The problem: Copy out the full data exactly as given; pictures should not be included.

Supplied information:
>>>>

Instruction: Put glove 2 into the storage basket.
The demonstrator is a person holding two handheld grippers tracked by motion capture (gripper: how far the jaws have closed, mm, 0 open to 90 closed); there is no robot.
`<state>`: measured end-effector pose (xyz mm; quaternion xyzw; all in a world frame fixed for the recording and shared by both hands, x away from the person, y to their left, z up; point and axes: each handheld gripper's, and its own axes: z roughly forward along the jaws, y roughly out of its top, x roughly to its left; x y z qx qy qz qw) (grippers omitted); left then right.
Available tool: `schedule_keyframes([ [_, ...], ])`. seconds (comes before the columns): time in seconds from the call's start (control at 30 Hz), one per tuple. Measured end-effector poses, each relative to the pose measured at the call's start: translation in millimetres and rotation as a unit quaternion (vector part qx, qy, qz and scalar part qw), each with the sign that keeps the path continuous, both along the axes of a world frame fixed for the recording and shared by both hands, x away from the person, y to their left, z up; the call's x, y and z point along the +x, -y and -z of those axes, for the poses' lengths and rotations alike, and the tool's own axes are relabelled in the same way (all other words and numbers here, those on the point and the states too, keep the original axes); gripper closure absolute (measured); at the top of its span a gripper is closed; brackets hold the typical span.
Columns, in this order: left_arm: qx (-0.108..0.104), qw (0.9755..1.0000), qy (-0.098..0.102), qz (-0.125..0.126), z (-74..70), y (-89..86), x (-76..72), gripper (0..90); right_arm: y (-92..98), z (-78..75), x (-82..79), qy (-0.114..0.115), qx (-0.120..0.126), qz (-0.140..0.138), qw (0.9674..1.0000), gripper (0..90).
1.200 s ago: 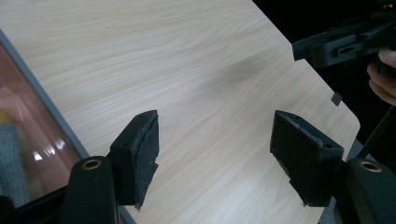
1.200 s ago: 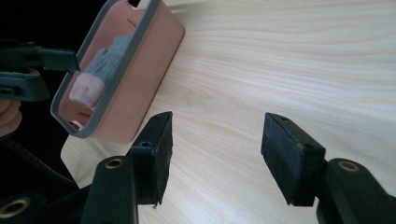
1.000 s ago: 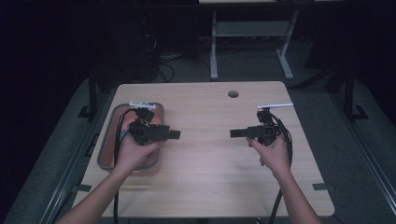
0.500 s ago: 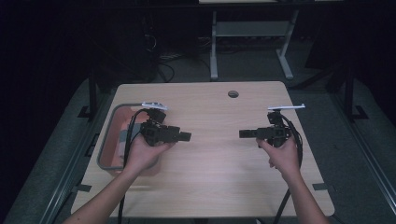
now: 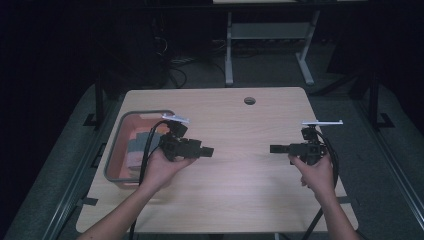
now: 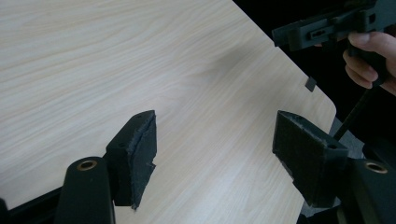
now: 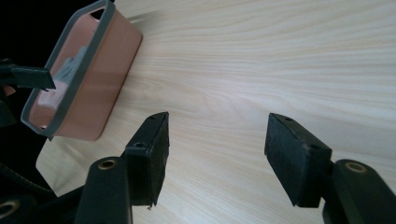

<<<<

Your response:
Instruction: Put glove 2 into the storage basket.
The demonstrator is a person holding two handheld grippers tracked by motion capture (gripper: how far the jaws have closed, mm, 0 open to 90 closed); there is no robot.
`<state>`: measured end-effector pose (xyz mm; quaternion xyzw; all in a world frame fixed for the recording and shared by both hands, x away from the person, y to their left, z up; point and axes: each handheld gripper's, and its own axes: z roughly forward along the jaws, y roughly out of its top, x roughly to its left; x y z qx qy qz qw) (grippers omitted); left then right.
Available tool: `schedule_keyframes([ [_, ...], ])`. seconds (comes before the columns): time in seconds from the call's start (control at 30 Hz), one per tuple. Measured end-effector poses, each relative to the pose measured at the call's start: translation in millimetres and rotation as a unit quaternion (vector part qx, qy, qz and scalar part qw), each with the sign that keeps the path continuous, both along the axes of a world frame fixed for the recording and shared by both hands, x away from the person, y to their left, z up; the call's x, y and z point along the +x, -y and -z of those axes, for the poses' lengths and rotations alike, and the tool's own axes are relabelled in the same way (all other words and numbers here, those on the point and the states too, keep the original axes); gripper closure absolute (measured); at the top of its span a gripper is closed; brackets hold the typical span.
Columns, in this order: left_arm: qx (-0.108..0.104), qw (0.9755..1.0000), qy (-0.098..0.102), qz (-0.125..0.126), z (-74..70), y (-89..86), x (-76..72), gripper (0..90); right_arm: y (-92..98), z (-78..75), x (-82..79), qy (-0.114..0.115), qx (-0.120..0.126), qz (-0.140..0.138), qw (0.9674..1.0000), gripper (0..90).
1.200 s ago: 
1.200 s ago: 
1.000 s ago: 
0.500 s ago: 
now: 
now: 
now: 

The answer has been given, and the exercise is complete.